Mo Abdolell, CEO of AI software developer Densitas, says that in its current state, AI is capable of providing stronger support to healthcare providers that aligns with the guidelines of organizations such as the American College of Radiology.
“AI has reached the unique ability to move beyond the traditional physics models that conventional breast density algorithms rely on, and augment them by applying AI principles that allow evaluation algorithmically of all mammograms in the manner that radiologists actually visually perceive them,” he said. “AI is uniquely positioned to deliver breast density assessments that are highly aligned with ACR's BI-RADS fifth edition breast density classification scale guidance, something that physics models alone cannot do as effectively.”
Federal versus state law
No final rule has yet been issued, with the FDA still developing the reporting language. Even after it’s announced, the rule will not go into effect for 18 months. Pushkin, who does not anticipate a new reporting requirement before 2021, says this makes it difficult, right now at least, to determine its impacts on individual state laws.

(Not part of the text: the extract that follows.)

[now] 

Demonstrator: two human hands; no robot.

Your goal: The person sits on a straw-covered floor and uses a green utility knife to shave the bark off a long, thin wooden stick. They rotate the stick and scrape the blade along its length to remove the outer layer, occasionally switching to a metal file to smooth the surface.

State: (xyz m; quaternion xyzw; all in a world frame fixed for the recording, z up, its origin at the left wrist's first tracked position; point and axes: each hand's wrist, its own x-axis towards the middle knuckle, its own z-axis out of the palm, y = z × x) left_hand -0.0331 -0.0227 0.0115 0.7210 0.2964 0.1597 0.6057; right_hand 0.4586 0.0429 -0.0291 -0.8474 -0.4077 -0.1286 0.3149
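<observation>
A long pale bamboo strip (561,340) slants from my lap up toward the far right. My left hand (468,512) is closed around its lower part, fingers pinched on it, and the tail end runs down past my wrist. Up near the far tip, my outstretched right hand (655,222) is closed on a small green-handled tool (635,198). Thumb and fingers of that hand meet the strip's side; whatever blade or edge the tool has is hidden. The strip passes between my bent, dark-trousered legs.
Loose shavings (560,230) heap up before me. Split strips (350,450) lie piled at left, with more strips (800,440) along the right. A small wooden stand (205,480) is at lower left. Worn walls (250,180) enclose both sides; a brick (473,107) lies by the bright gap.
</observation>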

“States with no inform laws will now have to comply with and include the required information in the lay letters,” she said. “States like Maryland, whose existing density inform law indicates that the law becomes inapplicable if a federal regulatory standard under the MQSA is adopted, will have to abide by the FDA final language. For remaining states with laws, under the MQSA, all facilities would have to follow that federal reporting requirement. However, the MQSA also explicitly states that nothing in it limits the authority of any state to enact state laws relating to mammography that are at least as stringent as the MQSA or regulations under the MQSA.”